Ayer, en la sesión de la Comisión Permanente del Congreso de la Unión, se empezaron a calentar los ánimos y el eje central de la discusión giró en torno a los lineamientos que desde el oficialismo se pretenden imponer supuestamente para defender los derechos de las audiencias y cuidar la libertad de expresión.
El tema se dividió en dos: el oficialismo vs la oposición. De parte del primero, no soltaron el discurso de que se trata de proteger los derechos humanos, sin dejar la frase de que quien gobierna en México es el pueblo, esa masa que bien a bien no está definida pero que indudablemente, son beneficiarios de los programas del bienestar y no entienden mucho, ni siquiera poco, de estos asuntos que a sus ojos, son complicados.
Bien vale la pena rescatar la postura del PRI, que ha sido reiterada en diversas ocasiones por el dirigente de este partido, Alejandro Moreno Cárdenas, quien desde hace ocho años advirtieron primero, el proceso de extinción de los organismos autónomos, “para someter a los críticos y cancelar cualquier contrapeso”.
De ese modo dio inicio el proceso de acabar con la libertad de expresión. Más allá, el también senador Moreno Cárdenas se refirió a que de manera preocupante, el modo de gobernar en nuestro país, “se alinea cada día más con los regímenes dictatoriales de Cuba, Venezuela y Nicaragua”.

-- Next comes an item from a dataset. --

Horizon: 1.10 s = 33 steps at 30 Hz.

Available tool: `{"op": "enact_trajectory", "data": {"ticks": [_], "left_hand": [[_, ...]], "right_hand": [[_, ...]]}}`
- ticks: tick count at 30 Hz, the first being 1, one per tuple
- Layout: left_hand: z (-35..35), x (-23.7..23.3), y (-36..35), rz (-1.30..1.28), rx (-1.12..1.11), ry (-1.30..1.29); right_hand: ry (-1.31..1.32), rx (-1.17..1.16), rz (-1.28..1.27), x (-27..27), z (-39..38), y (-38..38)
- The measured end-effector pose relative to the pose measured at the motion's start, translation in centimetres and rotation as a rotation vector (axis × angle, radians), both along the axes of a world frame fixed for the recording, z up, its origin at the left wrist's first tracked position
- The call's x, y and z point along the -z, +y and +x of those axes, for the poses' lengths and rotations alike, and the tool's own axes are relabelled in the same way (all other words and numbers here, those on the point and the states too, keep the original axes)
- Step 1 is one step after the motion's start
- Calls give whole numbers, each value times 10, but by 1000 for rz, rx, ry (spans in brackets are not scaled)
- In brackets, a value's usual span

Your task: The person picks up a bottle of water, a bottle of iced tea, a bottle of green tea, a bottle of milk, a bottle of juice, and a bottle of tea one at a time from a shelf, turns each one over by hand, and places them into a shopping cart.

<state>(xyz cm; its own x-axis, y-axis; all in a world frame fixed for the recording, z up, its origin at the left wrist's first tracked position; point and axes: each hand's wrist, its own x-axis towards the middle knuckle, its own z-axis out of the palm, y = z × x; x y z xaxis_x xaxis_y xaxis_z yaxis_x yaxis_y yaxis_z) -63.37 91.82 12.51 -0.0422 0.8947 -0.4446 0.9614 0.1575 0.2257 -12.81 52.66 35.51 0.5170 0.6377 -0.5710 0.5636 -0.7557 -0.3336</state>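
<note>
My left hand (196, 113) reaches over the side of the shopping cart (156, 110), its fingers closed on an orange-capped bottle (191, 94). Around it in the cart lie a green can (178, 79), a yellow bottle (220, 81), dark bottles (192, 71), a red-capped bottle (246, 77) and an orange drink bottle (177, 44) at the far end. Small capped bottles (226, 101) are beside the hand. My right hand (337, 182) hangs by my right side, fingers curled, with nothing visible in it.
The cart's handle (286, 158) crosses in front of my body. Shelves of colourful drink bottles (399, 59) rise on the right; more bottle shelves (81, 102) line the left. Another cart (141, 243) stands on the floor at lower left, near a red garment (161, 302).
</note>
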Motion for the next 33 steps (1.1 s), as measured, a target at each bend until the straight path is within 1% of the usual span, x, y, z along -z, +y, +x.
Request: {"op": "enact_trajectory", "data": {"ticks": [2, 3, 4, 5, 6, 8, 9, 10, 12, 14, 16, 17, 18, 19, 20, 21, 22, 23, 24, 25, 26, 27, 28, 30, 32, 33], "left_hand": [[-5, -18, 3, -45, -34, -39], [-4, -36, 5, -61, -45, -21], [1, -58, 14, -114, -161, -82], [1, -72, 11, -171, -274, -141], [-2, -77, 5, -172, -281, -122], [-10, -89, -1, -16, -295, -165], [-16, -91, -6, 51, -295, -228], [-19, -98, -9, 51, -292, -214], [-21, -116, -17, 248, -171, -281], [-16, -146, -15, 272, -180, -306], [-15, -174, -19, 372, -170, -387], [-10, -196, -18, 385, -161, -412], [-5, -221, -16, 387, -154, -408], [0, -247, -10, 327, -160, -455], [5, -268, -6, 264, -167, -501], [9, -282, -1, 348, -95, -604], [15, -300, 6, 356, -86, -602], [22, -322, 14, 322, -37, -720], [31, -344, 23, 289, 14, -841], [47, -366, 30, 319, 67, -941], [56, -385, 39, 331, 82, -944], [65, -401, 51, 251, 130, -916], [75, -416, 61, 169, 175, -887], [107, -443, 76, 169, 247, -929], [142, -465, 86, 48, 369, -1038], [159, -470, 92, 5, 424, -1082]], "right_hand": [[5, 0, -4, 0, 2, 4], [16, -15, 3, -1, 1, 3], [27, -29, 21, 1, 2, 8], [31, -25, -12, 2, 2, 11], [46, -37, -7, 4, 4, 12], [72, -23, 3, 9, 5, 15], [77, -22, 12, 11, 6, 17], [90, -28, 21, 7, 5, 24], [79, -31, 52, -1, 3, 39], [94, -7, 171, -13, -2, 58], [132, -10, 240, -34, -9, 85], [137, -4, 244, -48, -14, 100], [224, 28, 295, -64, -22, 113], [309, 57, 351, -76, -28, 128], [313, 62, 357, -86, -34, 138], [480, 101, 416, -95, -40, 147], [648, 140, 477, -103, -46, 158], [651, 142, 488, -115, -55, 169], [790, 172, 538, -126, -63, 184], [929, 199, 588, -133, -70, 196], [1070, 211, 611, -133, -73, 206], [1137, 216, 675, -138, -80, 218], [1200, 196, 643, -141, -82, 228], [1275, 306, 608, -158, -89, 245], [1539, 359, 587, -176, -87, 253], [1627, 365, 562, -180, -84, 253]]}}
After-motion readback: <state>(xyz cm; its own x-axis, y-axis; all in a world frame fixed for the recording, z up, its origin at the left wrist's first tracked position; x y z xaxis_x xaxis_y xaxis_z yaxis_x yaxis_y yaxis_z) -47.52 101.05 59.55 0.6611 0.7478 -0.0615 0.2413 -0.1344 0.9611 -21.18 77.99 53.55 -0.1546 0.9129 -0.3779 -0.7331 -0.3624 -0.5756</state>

Desde el Revolucionario Institucional, se hicieron el propósito de defender “el derecho de todos y todas a informar, opinar, investigar y cuestionar al poder… La libertad de expresión no se pide y no se negocia. Se ejerce y se defiende”, sentenció Alito Moreno.
Pero aquí sobresale una cuestión muy importante; cada vez son más los temas, -y este es uno de ellos-, que surgen en la escena política nacional que ponen en la mesa la inminente urgencia de que la oposición se sume en un gran bloque porque de otra manera, no podrán competir frente al oficialismo que tiene todo el aparato del Estado a su favor.
Mientras en Morena se desgastan en sus propios procesos internos para designar a sus candidatos, lo que se ha vuelto una rebatinga, la oposición debe considerar los puntos comunes que tiene con otros partidos y de ahí, fortalecerse.
El primero que también con suficiente anticipación no ha quitado el dedo del renglón, es el dirigente del tricolor y ha debido de enfrentar las reticencias de un panismo dirigido por Jorge Romero, quien se pierde más en los intentos frustrados por dar una nueva imagen al PAN.
Vale la pena destacar que otra ala del partido albiceleste que cuestiona a su líder, empieza ya a abrir la puerta a la posibilidad de formar alianzas para el 2027 y más allá, al 2030. Una condición para esto, es que la oposición no se pierda en pleitos como los que hoy vive el oficialismo.